> What is being asked
Return the lines of the data below exactly. Start at the first and end with the line containing "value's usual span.".

> Collected material
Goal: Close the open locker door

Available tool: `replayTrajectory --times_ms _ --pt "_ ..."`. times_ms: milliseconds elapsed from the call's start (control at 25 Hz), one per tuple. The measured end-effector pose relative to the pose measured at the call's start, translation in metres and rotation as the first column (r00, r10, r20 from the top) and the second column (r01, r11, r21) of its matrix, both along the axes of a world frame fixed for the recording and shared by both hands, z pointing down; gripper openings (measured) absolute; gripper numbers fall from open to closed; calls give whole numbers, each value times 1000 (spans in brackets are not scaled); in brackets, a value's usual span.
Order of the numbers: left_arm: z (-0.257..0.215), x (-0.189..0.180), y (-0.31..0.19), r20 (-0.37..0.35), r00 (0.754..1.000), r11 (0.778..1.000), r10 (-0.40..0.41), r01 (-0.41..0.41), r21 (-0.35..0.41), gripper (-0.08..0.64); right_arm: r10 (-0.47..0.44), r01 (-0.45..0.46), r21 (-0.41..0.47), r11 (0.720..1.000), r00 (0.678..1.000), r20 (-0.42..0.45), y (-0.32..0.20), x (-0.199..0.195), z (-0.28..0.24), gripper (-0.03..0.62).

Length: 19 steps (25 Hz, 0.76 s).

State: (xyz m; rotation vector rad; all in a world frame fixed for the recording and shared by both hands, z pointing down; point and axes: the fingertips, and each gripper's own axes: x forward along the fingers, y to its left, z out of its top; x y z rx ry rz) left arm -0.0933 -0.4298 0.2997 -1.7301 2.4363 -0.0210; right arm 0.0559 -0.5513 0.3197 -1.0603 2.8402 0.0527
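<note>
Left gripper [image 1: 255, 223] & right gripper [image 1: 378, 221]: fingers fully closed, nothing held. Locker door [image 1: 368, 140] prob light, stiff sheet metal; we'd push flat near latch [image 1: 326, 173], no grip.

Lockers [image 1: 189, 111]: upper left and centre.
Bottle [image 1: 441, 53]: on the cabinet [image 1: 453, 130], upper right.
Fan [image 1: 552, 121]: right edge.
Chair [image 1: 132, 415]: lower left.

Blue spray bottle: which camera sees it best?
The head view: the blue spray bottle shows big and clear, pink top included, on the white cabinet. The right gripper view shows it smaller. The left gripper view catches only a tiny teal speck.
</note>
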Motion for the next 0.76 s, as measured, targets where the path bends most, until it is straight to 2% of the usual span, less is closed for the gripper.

> Reply
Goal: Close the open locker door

Available tool: `replayTrajectory --times_ms _ --pt "_ ..."`. times_ms: milliseconds elapsed from the call's start (control at 25 Hz), one per tuple. The measured end-effector pose relative to the pose measured at the call's start, translation in metres and rotation as the first column (r00, r10, r20 from the top) and the second column (r01, r11, r21) of its matrix, both along the axes of a world frame fixed for the recording and shared by both hands, z pointing down; gripper openings (measured) absolute; gripper numbers fall from open to closed; calls give whole numbers, each value times 1000 (spans in brackets are not scaled); in brackets, a value's usual span.

The output is done.